The bandleader, or somebody else he bribed to cause the short. ”

“Chipper Floyd, definite asshole, possible murderer,” Kate said, nodding as she wrote his name beneath the Piedmonts. For motive she wrote hothead/argument with Warren. “Anybody else?”

“What about the secretary guy?” Veeta asked. “The one who gave him the pills?”

“Clayton Westminster,” Juliette said with a frown. “He doesn’t have much of a motive, though.”

“But he gave Warren the pills, and he handled the microphone right before Warren,” Veeta said.

“Plus, he said he basically planned the whole party, right?” Kennedy added. “He would have known the layout of the boat to find the defibrillator, and no one on board would have questioned his presence in the employees-only areas of the boat.”

“Fine, sure, he goes on the board,” Juliette said with a shrug, leaving out the part where she’d been considering texting him and asking if he had dinner plans.

They didn’t need to know that she was potentially interested in a potential suspect, though it wouldn’t be her first criminal hookup if he was one.

“You know what all of this points to,” said Veeta, waving their hand at the board.

“Murder,” Kennedy said solemnly.

Veeta blinked. “Yes.

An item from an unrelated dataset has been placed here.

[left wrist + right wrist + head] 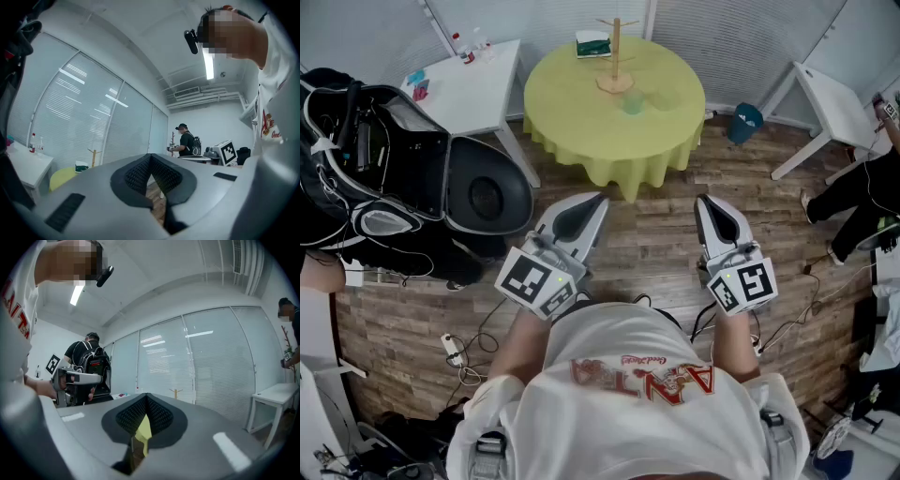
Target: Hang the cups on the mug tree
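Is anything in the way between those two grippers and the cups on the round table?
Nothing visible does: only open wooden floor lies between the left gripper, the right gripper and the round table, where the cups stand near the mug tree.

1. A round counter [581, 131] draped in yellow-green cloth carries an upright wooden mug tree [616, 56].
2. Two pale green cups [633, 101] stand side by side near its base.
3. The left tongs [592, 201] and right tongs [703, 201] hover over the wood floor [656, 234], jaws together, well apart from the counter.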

That. But more specifically, it all points to that golf club. Pacific Pines. That’s everyone’s connection here.”

“I’ve been trying to get in there for two weeks, and they keep stonewalling me,” Juliette said.

“If I could talk to the staff, or at least some of the members who were there that night, I could figure out how Warren was dosed with the digitalis and whether or not anyone saw the defibrillator being used. But June Piedmont has completely closed ranks against me. Which makes sense, if she’s the murderer. I don’t have a way in.”

“That’s not entirely true, is it?” Kate said, a mischievous glint in her eye. “You do have one potential avenue. A tall, handsome, shy avenue with a great accent who’s been recruited by the club before.”

“Except you heard him say that he turned them down and has no interest in going back.”

Kate waved away her argument with a snort. “Please, Charlie is a delicate little cream puff. All you have to do is ply your feminine wiles.”

“I prefer to weaponize my sexuality,” Juliette said. “My approaches are mean and slightly meaner.”

“Well, maybe you could try a slightly nicer version of mean, then,” Kate said around a mouthful of cracker. “And out of all of us, you’re the most persuasive.”

“I’d use the term belligerent,” Veeta said, giving Juliette a delicate smile. “Said with love.”

“Relentless,” Kennedy added, nodding.

“Feel free to get out of my apartment now,” Juliette said.

“See? There’s that determination,” Kate said, not budging. “Just slap a little lipstick on it and he won’t be able to resist. Oh, and beignets. He loves a good beignet. Probably bring those along as well, just in case the lipstick and determination don’t work out.”